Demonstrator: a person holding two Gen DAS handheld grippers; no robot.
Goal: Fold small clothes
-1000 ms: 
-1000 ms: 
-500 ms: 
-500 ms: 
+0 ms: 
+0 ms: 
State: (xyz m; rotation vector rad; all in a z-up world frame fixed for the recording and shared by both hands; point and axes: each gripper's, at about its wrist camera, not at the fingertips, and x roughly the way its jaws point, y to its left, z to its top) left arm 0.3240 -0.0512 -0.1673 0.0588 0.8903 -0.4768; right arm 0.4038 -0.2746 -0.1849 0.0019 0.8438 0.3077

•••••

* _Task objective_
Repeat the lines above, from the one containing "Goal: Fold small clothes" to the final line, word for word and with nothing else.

* _Expected answer_
Goal: Fold small clothes
-1000 ms: 
-1000 ms: 
-500 ms: 
-500 ms: 
+0 ms: 
+0 ms: 
State: (xyz m; rotation vector rad; all in a z-up world frame fixed for the recording and shared by both hands; point and axes: each gripper's, at about its wrist camera, not at the fingertips, and x roughly the way its jaws point, y to its left, z to its top) left arm 0.3240 -0.0512 -0.1673 0.0588 0.8903 -0.4768; right arm 0.4038 -0.2746 -0.1849 0.0019 0.8438 0.3077

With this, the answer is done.